I asked Livingston what he thinks this means for WhatsApp, which has been a constant rival for Kik since 2009, when both companies were originally founded. Under Facebook’s stewardship, it can probably one of two ways, he said.

“Is this YouTube or MySpace?” he asked, referring to two acquisition stories which went in very different directions. YouTube, acquired by Google in 2006, continued its growth and exists as a very successful, mostly standalone property that has monetized fairly successfully. MySpace was acquired by News Corp in 2005 for $ 580 million, only to be sold in 2011 for just $ 35 million after users fled the platform in droves.

It’s a good question, but one that Livingston doesn’t see any answer to yet. WhatsApp and Facebook both claim that the messaging app will continue on as usual, acting as a distinct company with its existing revenue model and ad-free design intact. That could help it follow YouTube’s example to continued growth, rather than Myspace’s downward trajectory. As for what it means for the industry in general, Livingston says it’s simple.

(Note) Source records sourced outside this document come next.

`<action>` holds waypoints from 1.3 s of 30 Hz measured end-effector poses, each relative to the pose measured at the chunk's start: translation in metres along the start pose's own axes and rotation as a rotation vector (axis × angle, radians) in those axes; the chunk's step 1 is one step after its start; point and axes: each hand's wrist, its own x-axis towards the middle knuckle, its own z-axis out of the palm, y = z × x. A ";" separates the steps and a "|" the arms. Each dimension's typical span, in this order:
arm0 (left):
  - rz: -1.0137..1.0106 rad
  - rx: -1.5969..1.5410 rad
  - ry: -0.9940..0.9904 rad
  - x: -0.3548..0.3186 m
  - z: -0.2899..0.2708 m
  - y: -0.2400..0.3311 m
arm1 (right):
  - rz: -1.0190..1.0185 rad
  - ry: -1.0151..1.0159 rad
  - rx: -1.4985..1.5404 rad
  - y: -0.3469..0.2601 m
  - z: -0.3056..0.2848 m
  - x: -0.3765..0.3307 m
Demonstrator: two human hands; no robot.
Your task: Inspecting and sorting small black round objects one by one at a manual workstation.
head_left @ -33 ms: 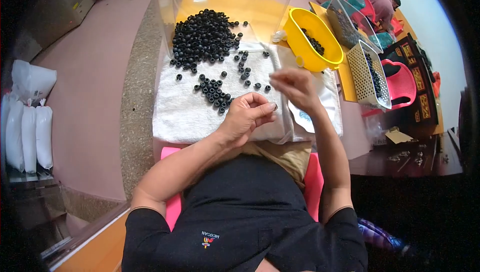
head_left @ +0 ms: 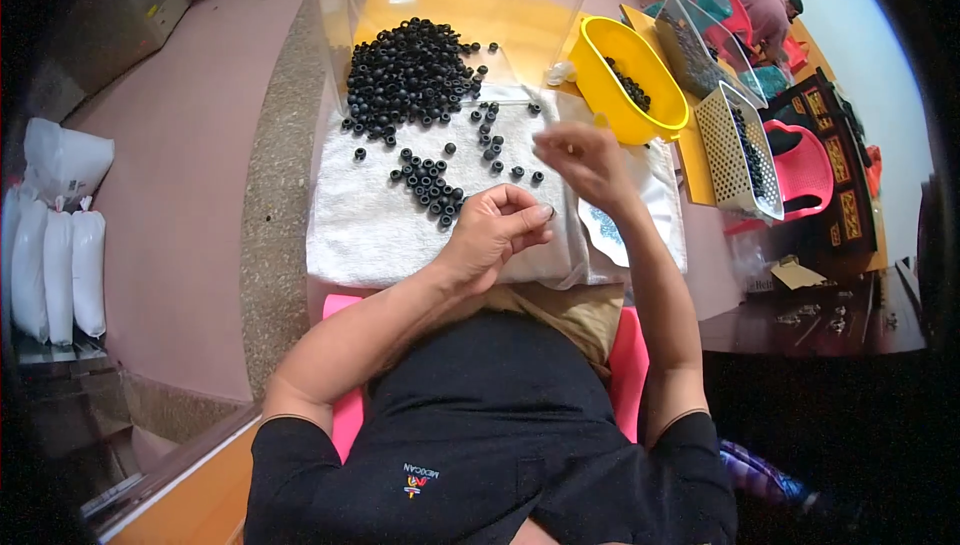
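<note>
My left hand (head_left: 492,232) is over the near part of the white towel (head_left: 350,235), thumb and forefinger pinched on a small black ring (head_left: 551,213), mostly hidden by the fingertips. My right hand (head_left: 590,159) is raised above the towel's right side, apart from the left, its fingers curled and slightly blurred; whether they hold anything is hidden. Beyond my left hand lies a small cluster of black rings (head_left: 428,183). A large heap of the same round, holed black pieces (head_left: 410,70) sits farther back, with several loose ones between.
A clear plastic bin (head_left: 330,30) stands around the heap's back. At right are a yellow tub (head_left: 598,85) holding black pieces, a white perforated basket (head_left: 712,140) and a clear box (head_left: 690,70). A white sheet (head_left: 606,235) lies under my right forearm. Another person (head_left: 765,15) sits far right.
My right hand has shifted slightly left and up. My left hand keeps its pinch in the same place.
</note>
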 end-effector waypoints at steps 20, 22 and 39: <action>0.045 -0.010 0.089 -0.003 0.001 0.009 | 0.071 -0.372 -0.769 0.019 0.058 0.123; 0.040 -0.010 0.065 -0.001 0.000 0.007 | 0.088 -0.422 -0.835 0.008 0.052 0.120; 0.055 -0.031 0.119 -0.002 0.004 0.009 | -0.199 -0.271 -0.779 0.040 0.049 0.089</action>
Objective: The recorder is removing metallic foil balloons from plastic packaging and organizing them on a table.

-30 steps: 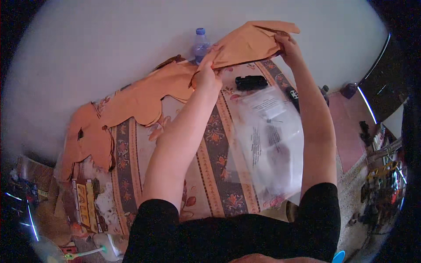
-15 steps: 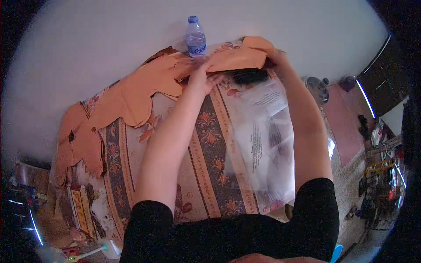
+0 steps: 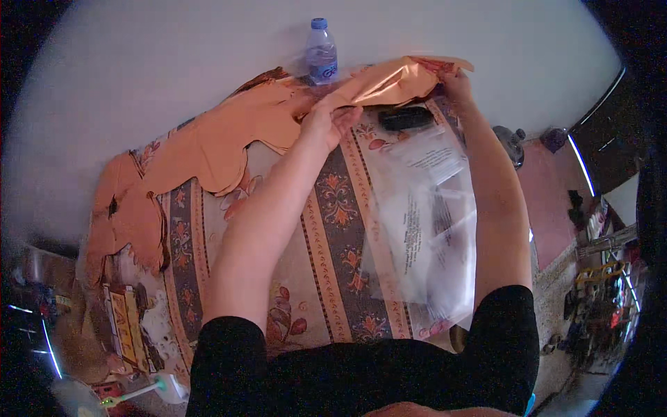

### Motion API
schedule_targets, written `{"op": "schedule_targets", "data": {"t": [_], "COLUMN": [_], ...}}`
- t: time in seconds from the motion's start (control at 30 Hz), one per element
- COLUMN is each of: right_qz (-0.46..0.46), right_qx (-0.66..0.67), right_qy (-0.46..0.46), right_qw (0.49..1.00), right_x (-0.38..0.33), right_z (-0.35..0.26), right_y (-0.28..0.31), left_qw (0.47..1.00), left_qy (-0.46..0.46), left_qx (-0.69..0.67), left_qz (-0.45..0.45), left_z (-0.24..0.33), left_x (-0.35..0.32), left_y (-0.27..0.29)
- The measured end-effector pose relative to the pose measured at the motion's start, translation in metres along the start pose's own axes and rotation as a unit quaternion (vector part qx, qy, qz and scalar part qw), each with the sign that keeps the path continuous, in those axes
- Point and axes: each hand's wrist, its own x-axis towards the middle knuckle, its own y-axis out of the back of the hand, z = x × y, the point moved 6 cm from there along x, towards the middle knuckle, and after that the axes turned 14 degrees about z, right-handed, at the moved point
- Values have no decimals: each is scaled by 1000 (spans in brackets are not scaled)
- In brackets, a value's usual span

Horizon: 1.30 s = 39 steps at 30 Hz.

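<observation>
patterned tablecloth point(image 3: 333, 208), orange foil sheet point(image 3: 229, 132) pinched between both hands' fingers point(image 3: 340, 115)

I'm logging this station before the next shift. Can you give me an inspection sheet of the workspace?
Surface: table under a floral striped cloth.
Job's things: shiny orange foil piece, spread leftward along the far edge; its right end is lifted.
Clutter: clear plastic bag, black object, water bottle, boxes at lower left.
Grippers: left hand and right hand both pinch the foil.
Cables: nothing seen.
Surroundings: pale wall, cluttered floor at right.
</observation>
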Motion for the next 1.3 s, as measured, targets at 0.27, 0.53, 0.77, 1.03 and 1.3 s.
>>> {"op": "schedule_targets", "data": {"t": [0.27,0.53,0.77,1.03,1.3], "right_qz": [-21,-165,-33,-285,-290], "right_qx": [-144,-132,-452,-514,-675], "right_qy": [-104,-39,219,474,458], "right_qw": [984,977,864,656,500], "right_x": [49,49,10,-136,-149], "right_z": [71,52,-17,-35,-26], "right_y": [43,67,58,-27,-45], "left_qw": [994,986,960,836,802], "left_qy": [35,140,142,-43,-248], "left_qx": [3,87,238,532,541], "left_qz": [106,1,-47,-132,55], "left_z": [-13,-7,30,64,95], "left_x": [-1,-39,-143,-265,-319], "left_y": [5,-11,-11,44,110]}}
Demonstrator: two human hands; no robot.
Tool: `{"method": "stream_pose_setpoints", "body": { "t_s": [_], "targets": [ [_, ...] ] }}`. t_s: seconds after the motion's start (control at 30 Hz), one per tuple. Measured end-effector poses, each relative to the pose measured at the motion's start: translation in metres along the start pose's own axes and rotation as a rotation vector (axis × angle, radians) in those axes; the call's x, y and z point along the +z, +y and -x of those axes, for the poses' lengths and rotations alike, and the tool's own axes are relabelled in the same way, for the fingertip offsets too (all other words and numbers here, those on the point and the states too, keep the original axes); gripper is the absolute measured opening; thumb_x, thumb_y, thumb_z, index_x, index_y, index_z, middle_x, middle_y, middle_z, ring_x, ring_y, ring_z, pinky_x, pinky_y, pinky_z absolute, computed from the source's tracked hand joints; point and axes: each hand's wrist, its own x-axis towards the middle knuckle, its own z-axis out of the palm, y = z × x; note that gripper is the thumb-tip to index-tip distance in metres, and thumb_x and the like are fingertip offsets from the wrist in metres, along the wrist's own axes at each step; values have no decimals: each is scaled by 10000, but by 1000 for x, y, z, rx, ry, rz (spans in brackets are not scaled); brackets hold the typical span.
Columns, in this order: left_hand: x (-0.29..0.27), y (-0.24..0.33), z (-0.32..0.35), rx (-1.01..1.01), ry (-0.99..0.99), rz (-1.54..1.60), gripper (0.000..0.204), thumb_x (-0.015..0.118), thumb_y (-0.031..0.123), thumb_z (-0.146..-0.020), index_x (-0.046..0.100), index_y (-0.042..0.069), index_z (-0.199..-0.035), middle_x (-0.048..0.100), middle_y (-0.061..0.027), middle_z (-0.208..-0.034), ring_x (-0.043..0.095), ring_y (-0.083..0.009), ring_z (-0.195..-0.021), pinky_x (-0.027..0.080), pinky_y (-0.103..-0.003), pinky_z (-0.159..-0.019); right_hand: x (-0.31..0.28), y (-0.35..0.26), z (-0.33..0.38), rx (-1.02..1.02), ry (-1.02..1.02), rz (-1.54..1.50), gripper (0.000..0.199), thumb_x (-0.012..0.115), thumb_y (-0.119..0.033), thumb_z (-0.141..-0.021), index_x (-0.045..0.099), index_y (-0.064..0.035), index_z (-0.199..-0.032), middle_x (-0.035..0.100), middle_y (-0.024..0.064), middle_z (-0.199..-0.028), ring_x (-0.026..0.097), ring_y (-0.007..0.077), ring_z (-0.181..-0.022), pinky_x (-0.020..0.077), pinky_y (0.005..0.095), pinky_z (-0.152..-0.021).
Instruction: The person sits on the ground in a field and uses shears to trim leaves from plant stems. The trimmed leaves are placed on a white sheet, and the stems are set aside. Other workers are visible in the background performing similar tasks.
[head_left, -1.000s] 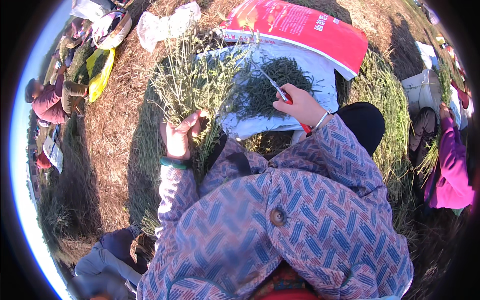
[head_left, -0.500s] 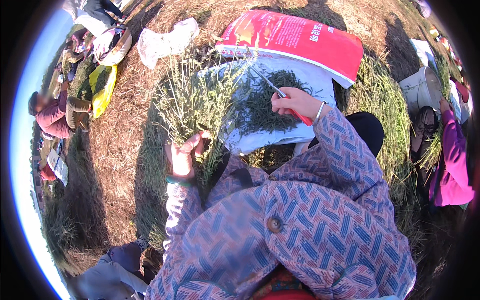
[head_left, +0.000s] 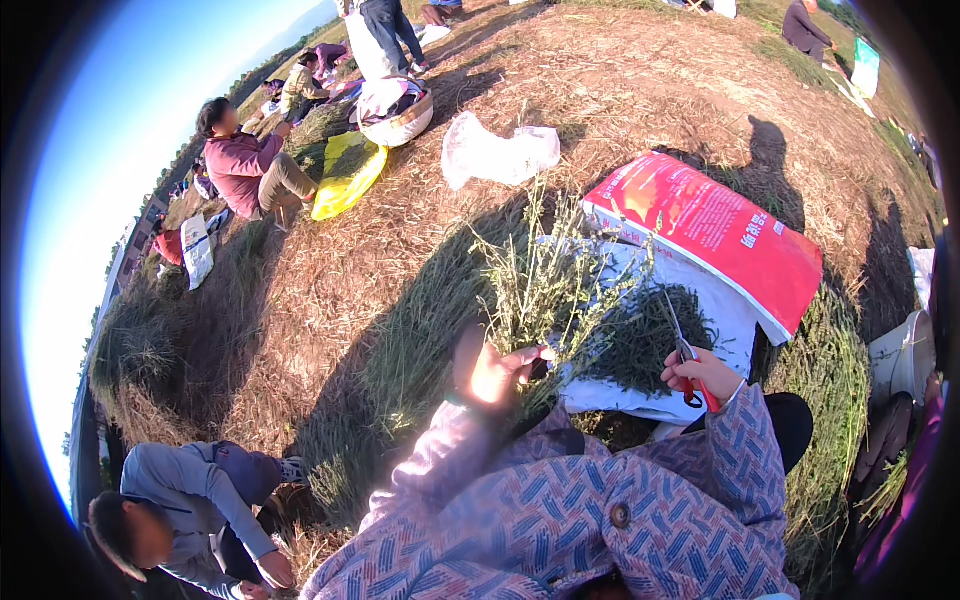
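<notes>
My left hand (head_left: 488, 372) is closed around the lower stems of a bunch of green leafy stalks (head_left: 535, 290), whose tops fan upward. In my right hand (head_left: 712, 374) is a pair of scissors (head_left: 684, 347) with red handles, the metal blades pointing up and away beside the bunch. I cannot tell whether the blades touch any stalk. Under both, a heap of dark green clippings (head_left: 640, 350) lies on a white sack (head_left: 735, 325) spread before my knees. The sack's red printed part (head_left: 710, 230) covers its far side.
Cut stalks (head_left: 815, 420) are piled to the right, near a whitish bucket (head_left: 900, 355). Beyond lie a clear plastic bag (head_left: 495, 150), a basket (head_left: 400, 125) and a yellow sack (head_left: 350, 180). A seated person (head_left: 240, 165) is at left; another person (head_left: 190, 500) bends at lower left.
The view has swung left, so my hands and the sack sit farther right and lower. The person at lower left shows more fully. Both hands keep their hold on stalks and scissors.
</notes>
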Motion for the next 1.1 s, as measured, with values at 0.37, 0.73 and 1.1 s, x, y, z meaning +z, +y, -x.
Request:
{"method": "stream_pose_setpoints", "body": {
  "t_s": [0.37,0.73,1.1],
  "targets": [
    [34,39,9,85,34,1,254,589,119,-905,634,-87,-1048,706,-168,-968,568,-161,-622,487,-291,-620,29,-42,-20,-170,71,60,170,600,-191,-902,582,-22,-903,594,30,-693,559,99,-549,486,248,-529],
    [24,30,4,14,40,-121,276,699,221,-862,720,-36,-960,724,-138,-975,692,-221,-814,539,-324,-774,27,-39,-8,-231,193,210,338,614,-297,-914,550,-10,-748,560,25,-631,542,106,-487,461,269,-475],
    [27,19,5,175,108,-29,343,723,166,-858,607,-6,-1131,715,-109,-904,687,-213,-808,533,-323,-745,17,-29,11,-185,286,181,294,621,-264,-922,567,-10,-785,534,17,-624,514,100,-491,437,261,-473]
  ]
}}
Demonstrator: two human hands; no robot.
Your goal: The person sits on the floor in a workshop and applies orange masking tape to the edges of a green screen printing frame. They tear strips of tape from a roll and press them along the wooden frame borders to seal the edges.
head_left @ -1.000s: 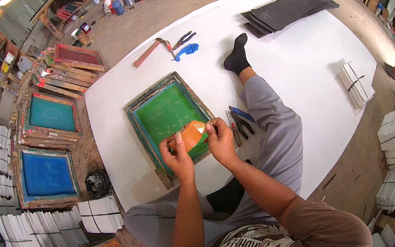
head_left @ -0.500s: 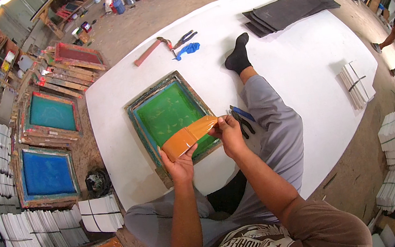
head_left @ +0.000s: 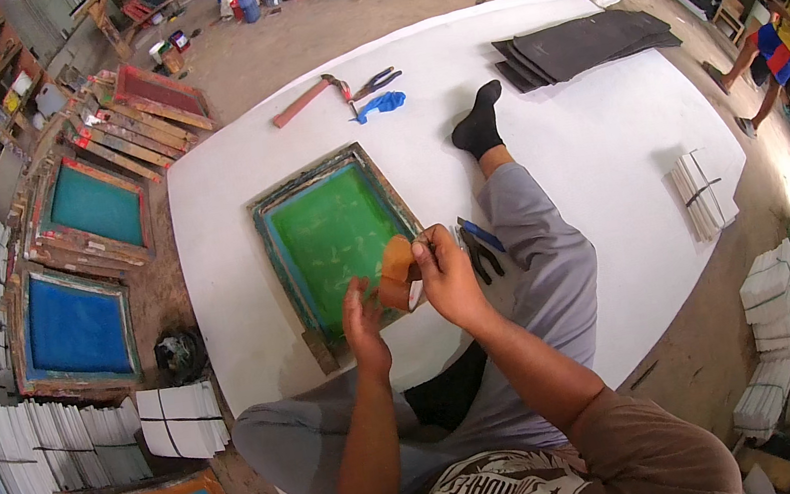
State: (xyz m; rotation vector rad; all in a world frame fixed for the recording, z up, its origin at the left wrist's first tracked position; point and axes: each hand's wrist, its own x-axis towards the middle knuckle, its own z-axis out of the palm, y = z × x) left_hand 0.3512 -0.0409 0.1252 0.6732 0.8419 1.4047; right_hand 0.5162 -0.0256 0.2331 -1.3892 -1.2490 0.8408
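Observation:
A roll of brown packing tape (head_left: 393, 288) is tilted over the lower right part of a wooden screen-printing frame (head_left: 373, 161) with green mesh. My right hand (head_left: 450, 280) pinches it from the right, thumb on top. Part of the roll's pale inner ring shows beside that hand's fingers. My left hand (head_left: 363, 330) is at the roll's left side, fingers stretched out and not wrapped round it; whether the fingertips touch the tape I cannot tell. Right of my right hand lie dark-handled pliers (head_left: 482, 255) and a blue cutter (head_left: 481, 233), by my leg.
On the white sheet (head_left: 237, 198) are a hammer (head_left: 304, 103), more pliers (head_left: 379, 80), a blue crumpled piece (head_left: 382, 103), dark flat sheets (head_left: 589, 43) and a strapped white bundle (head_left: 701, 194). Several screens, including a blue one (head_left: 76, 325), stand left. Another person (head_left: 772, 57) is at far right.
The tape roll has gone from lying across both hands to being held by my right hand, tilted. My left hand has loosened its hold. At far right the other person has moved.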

“Having a popular mobile messenger is simply going to become table stakes for competing in the mobile era [among big tech companies],” he said. While some, like Apple, have already achieved this with products including iMessage (and to some extent, Google with Hangouts, too), there are plenty of companies out there who still need to figure out their mobile messaging play if they want to remain relevant as purveyors of social products, including Yahoo.

Livingston says this doesn’t change how Kik will approach its own product, however. If anything, it only serves to reinforce that they had the right idea to begin with.

“We’ve been working on how to turn a messenger into a platform for the last four years,” he said. “If anything, this just validates our roadmap.” As to what that roadmap entails, Kik recently opened up an in-app browser to web developer partners in an effort to bring content inside the network.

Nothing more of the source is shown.